Elton Patterson

No. 98, 78, 91
- Position: Defensive end

Personal information
- Born: June 3, 1981 (age 45) Tallahassee, Florida, U.S.
- Listed height: 6 ft 2 in (1.88 m)
- Listed weight: 271 lb (123 kg)

Career information
- High school: James S. Rickards (Tallahassee)
- College: UCF
- NFL draft: 2003: 7th round, 259th overall pick

Career history
- Cincinnati Bengals (2003–2004); Jacksonville Jaguars (2004); Cincinnati Bengals (2005)*; Minnesota Vikings (2005)*; Jacksonville Jaguars (2006); → Berlin Thunder (2006); Orlando Predators (2008); Hamilton Tiger-Cats (2009)*;
- * Offseason or practice squad member only

Awards and highlights
- First-team All-MAC (2002);

Career NFL statistics
- Total tackles: 8
- Sacks: 1
- Fumble recoveries: 1
- Stats at Pro Football Reference
- Stats at ArenaFan.com

= Elton Patterson =

American gridiron football player (born 1981)

Elton G. Patterson (born June 3, 1981) is an American former professional football defensive end. He was selected by the Cincinnati Bengals in the seventh round of the 2003 NFL draft. He played college football at UCF.

Patterson was also a member of the Jacksonville Jaguars, Minnesota Vikings, Berlin Thunder, Orlando Predators, and Hamilton Tiger-Cats.

==Early life==
Patterson played high school football at James S. Rickards High School in Tallahassee, Florida as a defensive end and offensive guard, earning first-team All-State honors his senior year. He lettered in football, basketball and track in high school.

==College career==
Patterson played college football for the UCF Knights from 1999 to 2002. He played in every game his freshman year in 1999, totaling 20 tackles and two sacks. He was then a three-year starter from 2000 to 2002. Patterson recorded 88 tackles and 10 sacks in 2000, 85 tackles and nine sacks in 2001, and 63 tackles and 9.5 sacks in 2002. He was named first-team All-Mid American Conference in 2002. Patterson majored in health services administration at UCF.

==Professional career==
Patterson was selected by the Cincinnati Bengals in the seventh round, with the 259th overall pick, of the 2003 NFL draft. He officially signed with the team on July 25, 2003. He was waived on September 5, 2004, and signed to the Bengals' practice squad on September 7. Patterson was promoted to the active roster on September 23 and played in two games for the Bengals that season, recording one solo tackle. He was waived on October 5 and re-signed to the practice squad on October 7, 2004.

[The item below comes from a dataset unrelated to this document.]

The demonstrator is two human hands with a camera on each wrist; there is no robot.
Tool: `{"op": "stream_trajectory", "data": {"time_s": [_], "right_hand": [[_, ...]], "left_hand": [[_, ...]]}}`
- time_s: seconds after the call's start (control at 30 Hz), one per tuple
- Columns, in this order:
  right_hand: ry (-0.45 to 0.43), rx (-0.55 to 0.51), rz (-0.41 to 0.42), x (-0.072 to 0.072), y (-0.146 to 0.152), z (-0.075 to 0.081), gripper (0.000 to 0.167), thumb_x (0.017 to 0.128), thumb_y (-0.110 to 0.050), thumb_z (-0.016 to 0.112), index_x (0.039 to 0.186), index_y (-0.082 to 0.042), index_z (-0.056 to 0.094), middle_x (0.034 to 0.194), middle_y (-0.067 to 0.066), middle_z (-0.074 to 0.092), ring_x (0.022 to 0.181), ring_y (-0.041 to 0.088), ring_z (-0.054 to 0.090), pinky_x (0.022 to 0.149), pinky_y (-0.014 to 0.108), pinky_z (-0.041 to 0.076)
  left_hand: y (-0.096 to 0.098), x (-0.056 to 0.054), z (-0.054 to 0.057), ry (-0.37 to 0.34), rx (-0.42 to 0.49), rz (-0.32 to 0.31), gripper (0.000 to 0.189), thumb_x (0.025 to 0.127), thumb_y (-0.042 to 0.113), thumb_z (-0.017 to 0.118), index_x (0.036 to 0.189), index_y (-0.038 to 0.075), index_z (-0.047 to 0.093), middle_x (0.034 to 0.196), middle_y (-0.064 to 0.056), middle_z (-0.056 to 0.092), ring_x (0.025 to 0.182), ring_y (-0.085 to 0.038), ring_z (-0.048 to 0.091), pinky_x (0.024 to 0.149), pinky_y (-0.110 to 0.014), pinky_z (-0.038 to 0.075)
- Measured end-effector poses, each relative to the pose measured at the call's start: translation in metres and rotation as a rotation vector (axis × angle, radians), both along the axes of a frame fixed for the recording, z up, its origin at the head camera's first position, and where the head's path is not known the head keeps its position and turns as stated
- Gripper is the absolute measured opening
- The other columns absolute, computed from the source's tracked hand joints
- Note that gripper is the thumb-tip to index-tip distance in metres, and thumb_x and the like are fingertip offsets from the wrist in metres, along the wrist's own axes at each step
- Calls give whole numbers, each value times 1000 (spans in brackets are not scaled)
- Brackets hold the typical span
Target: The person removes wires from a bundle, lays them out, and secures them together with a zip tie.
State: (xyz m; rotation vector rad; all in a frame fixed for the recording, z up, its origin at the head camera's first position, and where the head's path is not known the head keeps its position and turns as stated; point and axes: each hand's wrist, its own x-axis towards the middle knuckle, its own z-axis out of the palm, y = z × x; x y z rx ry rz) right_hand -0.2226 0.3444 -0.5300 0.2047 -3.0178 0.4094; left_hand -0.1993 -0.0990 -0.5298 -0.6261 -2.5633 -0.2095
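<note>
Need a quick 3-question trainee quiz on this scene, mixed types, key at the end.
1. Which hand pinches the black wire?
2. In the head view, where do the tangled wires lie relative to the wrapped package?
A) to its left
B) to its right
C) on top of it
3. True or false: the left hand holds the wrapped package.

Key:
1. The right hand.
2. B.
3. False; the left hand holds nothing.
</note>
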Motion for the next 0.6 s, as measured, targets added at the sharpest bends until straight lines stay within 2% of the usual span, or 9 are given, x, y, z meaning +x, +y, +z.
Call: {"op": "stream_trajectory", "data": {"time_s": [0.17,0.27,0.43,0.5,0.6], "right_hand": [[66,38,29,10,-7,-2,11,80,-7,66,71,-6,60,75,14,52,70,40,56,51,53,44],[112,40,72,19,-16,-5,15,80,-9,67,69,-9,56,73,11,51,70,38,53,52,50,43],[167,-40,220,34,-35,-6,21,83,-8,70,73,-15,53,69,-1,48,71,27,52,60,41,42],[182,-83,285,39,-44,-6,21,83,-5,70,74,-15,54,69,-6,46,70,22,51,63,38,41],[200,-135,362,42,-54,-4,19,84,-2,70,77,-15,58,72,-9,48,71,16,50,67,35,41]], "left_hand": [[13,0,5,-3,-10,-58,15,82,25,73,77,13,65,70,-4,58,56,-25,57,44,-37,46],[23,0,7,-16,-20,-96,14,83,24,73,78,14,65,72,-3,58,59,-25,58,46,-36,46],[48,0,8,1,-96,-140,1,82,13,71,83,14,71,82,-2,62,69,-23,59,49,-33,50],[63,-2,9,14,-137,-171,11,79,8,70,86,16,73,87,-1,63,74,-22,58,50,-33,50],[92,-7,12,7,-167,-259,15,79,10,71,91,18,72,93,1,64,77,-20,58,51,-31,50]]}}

Patterson was signed to the Jacksonville Jaguars' active roster off of the Bengals' practice squad on October 15, 2004. He appeared in six games for the Jaguars in 2004, totaling three solo tackles, four assisted tackles, one sack and one fumble recovery.

He signed a two-year deal with the Bengals on April 25, 2005. He was waived on August 29, 2005.

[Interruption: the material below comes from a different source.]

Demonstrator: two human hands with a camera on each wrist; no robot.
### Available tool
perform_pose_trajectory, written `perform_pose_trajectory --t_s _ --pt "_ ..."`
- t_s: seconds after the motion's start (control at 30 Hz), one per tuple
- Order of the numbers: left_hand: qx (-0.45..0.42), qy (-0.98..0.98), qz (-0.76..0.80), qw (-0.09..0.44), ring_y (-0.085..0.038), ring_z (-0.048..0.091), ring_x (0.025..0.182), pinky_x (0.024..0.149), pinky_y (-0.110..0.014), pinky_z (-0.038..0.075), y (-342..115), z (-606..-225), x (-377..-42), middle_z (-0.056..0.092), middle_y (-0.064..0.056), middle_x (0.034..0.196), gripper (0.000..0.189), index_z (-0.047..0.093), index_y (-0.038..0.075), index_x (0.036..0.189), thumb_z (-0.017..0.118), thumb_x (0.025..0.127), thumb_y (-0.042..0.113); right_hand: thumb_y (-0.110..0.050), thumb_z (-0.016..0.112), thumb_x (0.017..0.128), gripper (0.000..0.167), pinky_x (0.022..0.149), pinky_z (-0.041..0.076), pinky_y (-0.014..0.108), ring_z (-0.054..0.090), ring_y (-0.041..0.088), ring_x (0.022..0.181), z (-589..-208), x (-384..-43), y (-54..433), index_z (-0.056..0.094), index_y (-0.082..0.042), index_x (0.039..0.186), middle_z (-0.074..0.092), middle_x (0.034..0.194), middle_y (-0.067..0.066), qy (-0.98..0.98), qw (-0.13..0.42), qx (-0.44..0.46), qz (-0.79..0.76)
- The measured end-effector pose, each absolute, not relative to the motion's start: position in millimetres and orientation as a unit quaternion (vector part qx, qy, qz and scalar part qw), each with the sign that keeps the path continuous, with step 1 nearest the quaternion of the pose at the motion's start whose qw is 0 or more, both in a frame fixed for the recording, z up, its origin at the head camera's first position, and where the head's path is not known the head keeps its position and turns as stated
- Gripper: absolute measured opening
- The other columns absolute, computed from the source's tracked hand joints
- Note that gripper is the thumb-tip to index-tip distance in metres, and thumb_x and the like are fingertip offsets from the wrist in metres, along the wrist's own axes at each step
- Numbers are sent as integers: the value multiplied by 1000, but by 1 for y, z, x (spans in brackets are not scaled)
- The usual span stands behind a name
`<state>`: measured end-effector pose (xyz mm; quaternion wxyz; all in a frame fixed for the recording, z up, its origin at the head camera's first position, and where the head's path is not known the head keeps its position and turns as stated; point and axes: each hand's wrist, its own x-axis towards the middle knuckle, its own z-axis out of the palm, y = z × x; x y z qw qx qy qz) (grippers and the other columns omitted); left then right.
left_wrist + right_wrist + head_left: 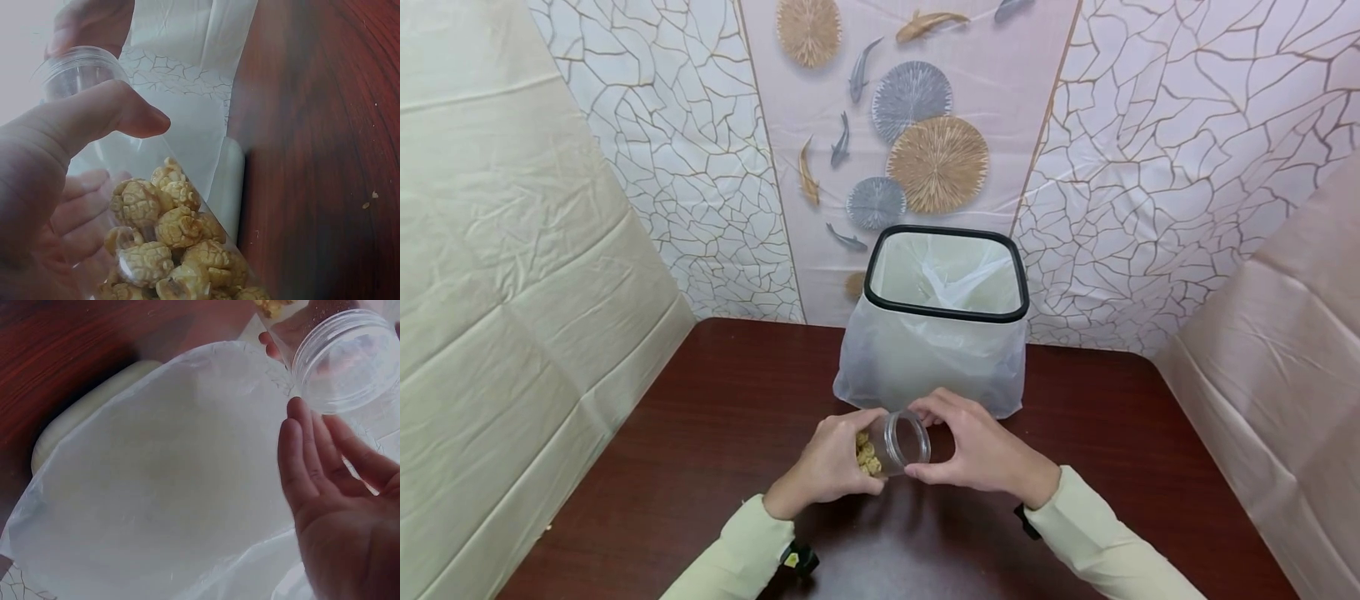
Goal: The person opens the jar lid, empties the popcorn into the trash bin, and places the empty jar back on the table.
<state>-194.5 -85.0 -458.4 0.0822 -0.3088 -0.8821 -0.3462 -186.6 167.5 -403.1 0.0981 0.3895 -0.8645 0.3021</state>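
A clear plastic jar [880, 443] with caramel popcorn [867, 454] inside is held tipped on its side over the table, its round rim [907, 440] facing right. My left hand [823, 458] grips the jar's body, thumb across the near side and fingers behind it. In the left wrist view the popcorn [181, 250] lies gathered toward the jar's bottom. My right hand [981, 446] holds the rim end between thumb and fingertips. The right wrist view has its fingertips [297, 409] right at the threaded rim [350, 359]; the thumb is hidden there.
Just beyond the hands stands a pale bin [928, 358] lined with a translucent white bag, a black ring [947, 314] round its top. Small crumbs [370, 200] lie on the dark red-brown table [722, 400]. Fabric walls [512, 292] enclose the sides and back.
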Motion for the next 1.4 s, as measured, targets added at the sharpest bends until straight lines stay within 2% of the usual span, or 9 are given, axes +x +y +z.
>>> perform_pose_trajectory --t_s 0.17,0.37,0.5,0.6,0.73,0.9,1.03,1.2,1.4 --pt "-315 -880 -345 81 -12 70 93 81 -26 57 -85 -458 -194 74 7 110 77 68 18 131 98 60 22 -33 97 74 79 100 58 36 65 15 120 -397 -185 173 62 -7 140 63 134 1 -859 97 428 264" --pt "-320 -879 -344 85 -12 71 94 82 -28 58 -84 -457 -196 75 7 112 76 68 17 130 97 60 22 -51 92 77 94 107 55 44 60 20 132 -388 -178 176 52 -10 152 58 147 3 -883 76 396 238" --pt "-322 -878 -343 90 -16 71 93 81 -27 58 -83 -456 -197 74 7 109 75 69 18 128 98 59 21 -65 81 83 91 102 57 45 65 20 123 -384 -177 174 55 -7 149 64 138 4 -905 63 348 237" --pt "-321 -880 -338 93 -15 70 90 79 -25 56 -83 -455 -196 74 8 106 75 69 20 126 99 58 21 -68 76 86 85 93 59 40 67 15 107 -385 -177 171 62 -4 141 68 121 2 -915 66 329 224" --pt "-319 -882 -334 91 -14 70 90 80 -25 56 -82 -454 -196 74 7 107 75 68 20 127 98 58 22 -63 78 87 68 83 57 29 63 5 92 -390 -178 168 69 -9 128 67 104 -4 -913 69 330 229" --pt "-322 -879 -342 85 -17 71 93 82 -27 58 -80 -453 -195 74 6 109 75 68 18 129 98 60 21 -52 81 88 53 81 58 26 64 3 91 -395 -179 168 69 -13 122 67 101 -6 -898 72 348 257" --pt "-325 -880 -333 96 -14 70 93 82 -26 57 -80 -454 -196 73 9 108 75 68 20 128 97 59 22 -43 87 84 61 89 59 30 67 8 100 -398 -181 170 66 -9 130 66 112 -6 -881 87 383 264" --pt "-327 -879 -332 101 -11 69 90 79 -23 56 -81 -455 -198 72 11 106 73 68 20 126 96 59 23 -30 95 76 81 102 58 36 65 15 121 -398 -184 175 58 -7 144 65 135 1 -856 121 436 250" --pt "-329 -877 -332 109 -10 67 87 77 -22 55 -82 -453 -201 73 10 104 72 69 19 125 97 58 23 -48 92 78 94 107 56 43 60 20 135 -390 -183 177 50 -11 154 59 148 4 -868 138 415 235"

Patterson was signed to the practice squad of the Minnesota Vikings on October 25, 2005.

Patterson signed a reserve/future contract with the Jaguars on January 16, 2006. He was allocated to NFL Europe and played in nine games, all starts, for the Berlin Thunder in 2006. He totaled 17 tackles, four sacks, four pass breakups and one forced fumble for the Thunder. He was waived/injured by the Jaguars on August 29, 2006, and reverted to injured reserve the next day. Patterson became a free agent on March 2, 2007.

He signed with the Orlando Predators of the Arena Football League on March 17, 2008. He was waived on March 26 and re-signed on April 2. Patterson was placed on injured reserve on April 8, 2008.

He was signed by the Hamilton Tiger-Cats of the Canadian Football League on May 8, 2009. He was released on June 6, 2009.

==Post-playing career==
Patterson became an NFLPA certified agent in 2012.